Im Gegensatz dazu führt eine Schädigung des Chiasma opticum zu Gesichtsfelddefiziten, die nicht entsprechende Teile des Gesichtsfeldes beider Augen betreffen. Zum Beispiel kann eine Schädigung des mittleren Teils des Chiasma opticum (häufig die Folge von Hypophysentumoren) die Fasern betreffen, die von der nasalen Netzhaut jedes Auges kreuzen, während die nicht gekreuzten Fasern von den temporalen Netzhäuten intakt bleiben. Der daraus resultierende Sehverlust beschränkt sich auf das temporale Gesichtsfeld jedes Auges und wird als bitemporale Hemianopsie bezeichnet. Sie wird auch als heteronome Hemianopsie bezeichnet, um zu betonen, dass sich die Teile des Gesichtsfelds, die in jedem Auge verloren gehen, nicht überschneiden. Betroffene können sowohl im linken als auch im rechten Gesichtsfeld sehen, sofern beide Augen geöffnet sind. Allerdings gehen alle Informationen aus den peripheren Teilen des Gesichtsfeldes (die nur von den nasalen Netzhäuten gesehen werden) verloren.
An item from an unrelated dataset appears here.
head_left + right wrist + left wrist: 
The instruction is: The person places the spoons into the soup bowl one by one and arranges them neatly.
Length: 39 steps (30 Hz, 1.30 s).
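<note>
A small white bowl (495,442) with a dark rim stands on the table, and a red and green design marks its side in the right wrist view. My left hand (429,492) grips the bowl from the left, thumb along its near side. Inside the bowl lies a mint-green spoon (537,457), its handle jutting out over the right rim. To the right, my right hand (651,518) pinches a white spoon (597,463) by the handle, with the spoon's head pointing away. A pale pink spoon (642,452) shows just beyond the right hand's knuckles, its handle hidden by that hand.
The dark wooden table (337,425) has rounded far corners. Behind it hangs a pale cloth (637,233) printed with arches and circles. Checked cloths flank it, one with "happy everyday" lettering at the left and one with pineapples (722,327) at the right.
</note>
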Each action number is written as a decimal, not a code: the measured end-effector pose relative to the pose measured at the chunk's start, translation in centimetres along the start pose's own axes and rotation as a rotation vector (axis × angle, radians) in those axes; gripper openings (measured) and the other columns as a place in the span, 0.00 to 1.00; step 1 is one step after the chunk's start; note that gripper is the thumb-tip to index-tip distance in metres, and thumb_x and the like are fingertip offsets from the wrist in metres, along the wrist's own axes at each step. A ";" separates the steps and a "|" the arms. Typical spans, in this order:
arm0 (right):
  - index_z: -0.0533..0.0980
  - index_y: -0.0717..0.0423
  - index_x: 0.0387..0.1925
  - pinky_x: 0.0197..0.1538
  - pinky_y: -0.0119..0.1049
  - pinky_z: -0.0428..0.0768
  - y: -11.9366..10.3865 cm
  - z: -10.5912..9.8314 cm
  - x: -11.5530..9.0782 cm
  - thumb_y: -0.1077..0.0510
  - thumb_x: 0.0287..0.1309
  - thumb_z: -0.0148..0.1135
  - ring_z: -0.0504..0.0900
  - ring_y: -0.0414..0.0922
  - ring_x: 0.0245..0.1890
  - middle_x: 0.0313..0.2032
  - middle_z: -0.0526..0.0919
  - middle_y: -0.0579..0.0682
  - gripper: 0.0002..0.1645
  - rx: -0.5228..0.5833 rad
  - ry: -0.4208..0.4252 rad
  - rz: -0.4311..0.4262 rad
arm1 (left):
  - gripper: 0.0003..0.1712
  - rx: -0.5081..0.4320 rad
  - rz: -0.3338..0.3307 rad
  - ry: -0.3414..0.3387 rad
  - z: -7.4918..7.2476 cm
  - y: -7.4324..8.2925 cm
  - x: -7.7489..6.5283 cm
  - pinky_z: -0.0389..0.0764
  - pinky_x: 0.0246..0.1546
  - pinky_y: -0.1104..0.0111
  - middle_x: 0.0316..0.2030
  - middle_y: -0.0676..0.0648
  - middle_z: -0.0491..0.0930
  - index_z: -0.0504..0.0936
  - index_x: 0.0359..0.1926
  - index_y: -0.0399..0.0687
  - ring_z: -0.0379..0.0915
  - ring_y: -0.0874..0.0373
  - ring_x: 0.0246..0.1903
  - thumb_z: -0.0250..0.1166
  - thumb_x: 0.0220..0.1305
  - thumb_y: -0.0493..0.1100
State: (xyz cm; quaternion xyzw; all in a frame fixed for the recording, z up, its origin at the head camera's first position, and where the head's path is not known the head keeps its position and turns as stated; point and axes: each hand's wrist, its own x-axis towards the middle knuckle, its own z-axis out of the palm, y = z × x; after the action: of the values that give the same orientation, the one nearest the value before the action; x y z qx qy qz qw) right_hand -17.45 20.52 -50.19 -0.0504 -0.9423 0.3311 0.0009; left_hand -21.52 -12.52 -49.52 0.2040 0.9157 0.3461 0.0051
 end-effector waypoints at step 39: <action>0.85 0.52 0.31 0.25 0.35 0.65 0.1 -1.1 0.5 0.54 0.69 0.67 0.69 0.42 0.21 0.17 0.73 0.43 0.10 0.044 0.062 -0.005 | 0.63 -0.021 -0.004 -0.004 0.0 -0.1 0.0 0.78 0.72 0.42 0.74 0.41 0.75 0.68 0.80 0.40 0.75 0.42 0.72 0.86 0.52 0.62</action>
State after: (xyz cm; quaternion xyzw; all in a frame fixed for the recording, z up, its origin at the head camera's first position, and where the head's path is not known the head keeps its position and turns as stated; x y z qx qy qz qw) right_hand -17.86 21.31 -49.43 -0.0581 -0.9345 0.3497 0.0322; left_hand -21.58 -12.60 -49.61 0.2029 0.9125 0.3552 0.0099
Die Schädigung der zentralen Sehstrukturen ist selten vollständig. Daher sind die Defizite, die mit einer Schädigung des Chiasmas, der Sehnervenbahn, der Sehnervenstrahlung oder der Sehrinde einhergehen, in der Regel geringer als in Abbildung 12.8 dargestellt. Dies gilt insbesondere für Schäden entlang der optischen Strahlung, die sich auf ihrem Weg vom Nucleus geniculatus lateralis zum striatalen Kortex unter den Temporal- und Parietallappen auffächert. Einige der Axone der Sehnervenstrahlung verlaufen auf ihrem Weg zum striatalen Kortex in den Temporallappen, eine Anomalie, die als Meyersche Schleife bezeichnet wird (siehe Abbildung 12.7). Die Meyer’sche Schleife leitet Informationen aus dem oberen Teil des kontralateralen Gesichtsfeldes weiter. Medialere Teile der optischen Strahlung, die unter dem Kortex des Parietallappens verlaufen, leiten Informationen aus dem unteren Teil des kontralateralen Gesichtsfeldes weiter. Eine Schädigung von Teilen des Schläfenlappens mit Beteiligung der Meyer’schen Schleife kann daher zu einer superioren homonymen Quadrantanopsie führen; eine Schädigung der optischen Strahlung, die unter dem parietalen Kortex verläuft, führt zu einer inferioren homonymen Quadrantanopsie.

Verletzungen zentraler visueller Strukturen können auch zu einem Phänomen führen, das als Macular Sparing bezeichnet wird, d. h. zum Verlust des Sehvermögens in weiten Bereichen des Gesichtsfeldes, mit Ausnahme des fovealen Sehens. Macular Sparing tritt häufig bei Schädigungen des Kortex auf, kann aber auch bei Schädigungen entlang der gesamten Sehbahn auftreten. Obwohl mehrere Erklärungen für die Makulaschonung angeboten wurden, einschließlich der Überlappung der Muster gekreuzter und nicht gekreuzter Ganglienzellen, die das zentrale Sehen versorgen, ist die Grundlage für diese selektive Erhaltung nicht klar.